The least visited of the ferry-served islands, Shaw Island (pop. 200) is primarily residential and remains essentially undeveloped, with second-growth forests covering most of the land. No trespassing signs limit access to all but a few beaches. You won't find any B&Bs, cottage industries, or bike rental places on the island, but for campers and day-trippers seeking solitude this can make for the perfect getaway.
By law, the Little Portion Store (360/468-2288) at the ferry landing is the only business allowed. The store itself sells groceries, along with beer, wine, and chocolate for decadence. You can learn more about Shaw on the Shaw Island Association’s website: www.shawislanders.org .
Shaw Island Historical Museum (360/468-4068) is housed in a small log cabin at the intersection of Blind Bay and Hoffman Cove Roads. It’s open 2–4 p.m. Tuesday, 10 a.m.–noon Thursday, and 2–4 p.m. Saturday (the same hours as the adjacent library). Out front is a reef-netting fishing boat similar to those still used to fish for salmon in the San Juans. Across the way is the Little Red Schoolhouse, an old one-room grade school on the National Register of Historic Places.
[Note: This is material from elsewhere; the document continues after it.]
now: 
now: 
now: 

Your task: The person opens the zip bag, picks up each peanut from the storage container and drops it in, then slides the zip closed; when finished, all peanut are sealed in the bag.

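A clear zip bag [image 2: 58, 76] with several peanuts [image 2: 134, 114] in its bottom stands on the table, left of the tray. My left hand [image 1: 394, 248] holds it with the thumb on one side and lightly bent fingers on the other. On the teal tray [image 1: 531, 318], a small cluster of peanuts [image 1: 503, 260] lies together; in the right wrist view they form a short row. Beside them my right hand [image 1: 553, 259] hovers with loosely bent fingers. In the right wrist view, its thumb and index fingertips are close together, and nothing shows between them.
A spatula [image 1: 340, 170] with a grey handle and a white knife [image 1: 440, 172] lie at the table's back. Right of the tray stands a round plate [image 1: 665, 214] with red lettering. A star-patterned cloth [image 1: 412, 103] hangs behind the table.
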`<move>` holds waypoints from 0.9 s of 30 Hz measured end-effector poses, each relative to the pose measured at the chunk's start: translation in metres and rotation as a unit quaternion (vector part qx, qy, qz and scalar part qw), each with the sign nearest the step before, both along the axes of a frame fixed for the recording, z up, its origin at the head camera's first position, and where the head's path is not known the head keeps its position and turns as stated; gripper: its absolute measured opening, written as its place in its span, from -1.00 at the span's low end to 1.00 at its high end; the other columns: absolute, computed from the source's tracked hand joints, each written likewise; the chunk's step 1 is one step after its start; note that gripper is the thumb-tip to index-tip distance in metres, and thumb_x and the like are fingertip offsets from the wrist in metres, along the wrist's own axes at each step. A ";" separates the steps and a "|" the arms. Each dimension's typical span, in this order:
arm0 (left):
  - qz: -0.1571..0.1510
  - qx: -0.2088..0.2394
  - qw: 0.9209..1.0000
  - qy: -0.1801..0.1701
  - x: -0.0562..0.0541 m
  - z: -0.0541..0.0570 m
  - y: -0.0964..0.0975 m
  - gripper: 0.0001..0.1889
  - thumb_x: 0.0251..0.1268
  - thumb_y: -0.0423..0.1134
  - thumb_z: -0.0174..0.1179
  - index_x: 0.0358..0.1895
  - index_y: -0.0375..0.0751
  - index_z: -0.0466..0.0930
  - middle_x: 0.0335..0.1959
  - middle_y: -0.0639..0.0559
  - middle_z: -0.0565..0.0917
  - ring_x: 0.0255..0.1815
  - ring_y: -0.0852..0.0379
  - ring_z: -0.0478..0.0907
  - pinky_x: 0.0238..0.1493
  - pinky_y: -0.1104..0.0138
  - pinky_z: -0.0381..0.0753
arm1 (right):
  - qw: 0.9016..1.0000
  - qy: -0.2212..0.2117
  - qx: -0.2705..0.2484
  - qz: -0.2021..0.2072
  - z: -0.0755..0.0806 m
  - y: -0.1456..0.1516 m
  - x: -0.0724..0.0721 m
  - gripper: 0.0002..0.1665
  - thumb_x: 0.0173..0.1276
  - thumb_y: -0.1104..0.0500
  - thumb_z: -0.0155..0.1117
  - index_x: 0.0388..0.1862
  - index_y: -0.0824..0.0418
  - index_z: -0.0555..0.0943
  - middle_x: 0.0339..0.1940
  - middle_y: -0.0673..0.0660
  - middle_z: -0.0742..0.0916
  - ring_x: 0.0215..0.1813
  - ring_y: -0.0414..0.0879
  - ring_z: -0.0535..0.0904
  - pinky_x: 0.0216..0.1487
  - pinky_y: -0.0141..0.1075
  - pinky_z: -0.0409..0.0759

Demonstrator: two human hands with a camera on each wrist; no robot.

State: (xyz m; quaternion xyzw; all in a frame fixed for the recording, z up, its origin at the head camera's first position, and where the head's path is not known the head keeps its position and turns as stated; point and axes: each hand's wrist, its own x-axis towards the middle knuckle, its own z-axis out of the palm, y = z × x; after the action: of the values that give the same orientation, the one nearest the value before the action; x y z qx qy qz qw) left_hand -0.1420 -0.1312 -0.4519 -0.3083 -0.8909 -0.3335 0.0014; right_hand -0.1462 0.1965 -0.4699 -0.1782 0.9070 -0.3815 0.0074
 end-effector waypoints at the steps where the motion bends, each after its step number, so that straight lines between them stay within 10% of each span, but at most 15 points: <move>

South Beach County Park (a.k.a. Shaw Island County Park, www.co.san-juan.wa.us/parks ), two miles south of the ferry landing, has a dozen in-the-trees campsites ($10–12), a picnic area, boat launch, and limited drinking water. There are no showers. There are no other camping or lodging options on Shaw, so advance reservations (360/378-1842; $5 fee) are recommended on summer weekends. The 65-acre park is best known for its long beach, where you'll often find sand dollars. The campground is open year-round.
The University of Washington’s  Cedar Rock Biological Preserve is a quiet, off-the-beaten-path place on the south end of Hoffman Cove Road. A trail leads through fields, woods, and past small coves.